Description: Iif(condition, expression1, expression2) evaluates BOTH expressions before execution. Exceptions can be raised unconditionnally. e.g. Sub _inverse_ Print Iif(x=0,0,1/x) End Sub Steps to Reproduce: 1. Copy _inverse_ example routine 2. Run it 3. Observe the result Actual Results: "Division by zero" error is thrown Expected Results: Warning "0" should appear Reproducible: Always User Profile Reset: No Additional Info: Expected behaviour is obtained with libO 6.1.2
I thought SbRtl_Iif could be a start point but it's not even called. I don't know where "Iif" is dealt in LO and above all how to find the location. (git grep -in iif didn't return anything interesting).
At this line, the execution of the macro starts: https://opengrok.libreoffice.org/xref/core/basic/source/runtime/runtime.cxx?r=781b6ac9#788 and the error occurs in https://opengrok.libreoffice.org/xref/core/basic/source/runtime/runtime.cxx?r=781b6ac9#1375 because both expressions are evaluated before Iif is called.
(In reply to Andreas Heinisch from comment #2) > At this line, the execution of the macro starts: > https://opengrok.libreoffice.org/xref/core/basic/source/runtime/runtime. > cxx?r=781b6ac9#788 and the error occurs in > https://opengrok.libreoffice.org/xref/core/basic/source/runtime/runtime. > cxx?r=781b6ac9#1375 because both expressions are evaluated before Iif is > called. Ok but where is "iif" in these locations?
The problem is that variable "x" is called from the stack and BEFORE the function Iif is called all the steps in that line are performed, leading to a division by zero error. Therefore, Iif is never called.
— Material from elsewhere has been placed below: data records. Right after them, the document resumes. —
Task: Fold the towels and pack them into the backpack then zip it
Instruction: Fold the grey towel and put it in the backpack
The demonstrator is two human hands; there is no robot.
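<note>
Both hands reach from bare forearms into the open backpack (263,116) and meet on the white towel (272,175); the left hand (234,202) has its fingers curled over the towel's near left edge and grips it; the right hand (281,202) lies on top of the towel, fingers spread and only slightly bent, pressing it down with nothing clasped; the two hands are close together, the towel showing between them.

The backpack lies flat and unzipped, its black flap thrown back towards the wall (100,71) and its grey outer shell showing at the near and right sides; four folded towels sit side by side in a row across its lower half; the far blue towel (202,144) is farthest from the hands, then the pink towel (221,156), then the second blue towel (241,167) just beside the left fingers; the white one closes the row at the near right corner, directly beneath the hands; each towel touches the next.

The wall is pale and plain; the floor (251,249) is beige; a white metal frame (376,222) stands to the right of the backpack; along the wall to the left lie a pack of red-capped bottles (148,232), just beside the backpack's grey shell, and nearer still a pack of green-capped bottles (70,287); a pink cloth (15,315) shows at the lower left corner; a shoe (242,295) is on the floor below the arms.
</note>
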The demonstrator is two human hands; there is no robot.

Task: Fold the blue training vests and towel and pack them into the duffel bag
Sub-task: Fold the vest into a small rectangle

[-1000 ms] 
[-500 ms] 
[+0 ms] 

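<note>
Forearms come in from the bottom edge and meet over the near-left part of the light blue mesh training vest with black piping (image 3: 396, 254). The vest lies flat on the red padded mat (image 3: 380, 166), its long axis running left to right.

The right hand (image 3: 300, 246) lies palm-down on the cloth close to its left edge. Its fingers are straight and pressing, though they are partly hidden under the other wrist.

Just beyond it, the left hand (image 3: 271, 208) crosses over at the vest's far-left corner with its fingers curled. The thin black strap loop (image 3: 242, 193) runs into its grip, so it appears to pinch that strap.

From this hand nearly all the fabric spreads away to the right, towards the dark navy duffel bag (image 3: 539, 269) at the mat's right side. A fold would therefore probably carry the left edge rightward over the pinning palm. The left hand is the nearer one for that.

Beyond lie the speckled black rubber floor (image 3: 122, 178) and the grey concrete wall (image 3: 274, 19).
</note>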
(In reply to Andreas Heinisch from comment #4) > The problem is that variable "x" is called from the stack and BEFORE the > function Iif is called all the steps in that line are performed, leading to > a division by zero error. Therefore, Iif is never called. Ok I had missed the "before". Thank you for your patience.
You are welcome. I am glad that I could help.
(In reply to Alain Romedenne from comment #0) > Description: > Iif(condition, expression1, expression2) evaluates BOTH expressions before > execution. Exceptions can be raised unconditionnally. I don't think this is a regression. In fact, I don't think it's a bug, I haven't found a reference to StarBasic, but VBA has the same function: https://docs.microsoft.com/en-us/office/vba/language/reference/user-interface-help/iif-function This states: "IIf always evaluates both truepart and falsepart, even though it returns only one of them. Because of this, you should watch for undesirable side effects. For example, if evaluating falsepart results in a division by zero error, an error occurs even if expr is True." Further note on the change that happened in 6.3: > e.g. > Sub _inverse_ > Print Iif(x=0,0,1/x) > End Sub If you do it like this, there's been a division by zero in older versions as well: x=0 Print Iif(x=0,0,1/x) The difference in the evaluation of the original sample came with the following commit: https://cgit.freedesktop.org/libreoffice/core/commit/?id=15c39bb2e75df40c30bcbf789d815376dd2e31ce author Eike Rathke <erack@redhat.com> 2019-05-02 20:54:16 +0200 committer Eike Rathke <erack@redhat.com> 2019-05-02 22:35:35 +0200 Resolves: tdf#124605 ditch "if operand 1 is Empty, result is operand 2"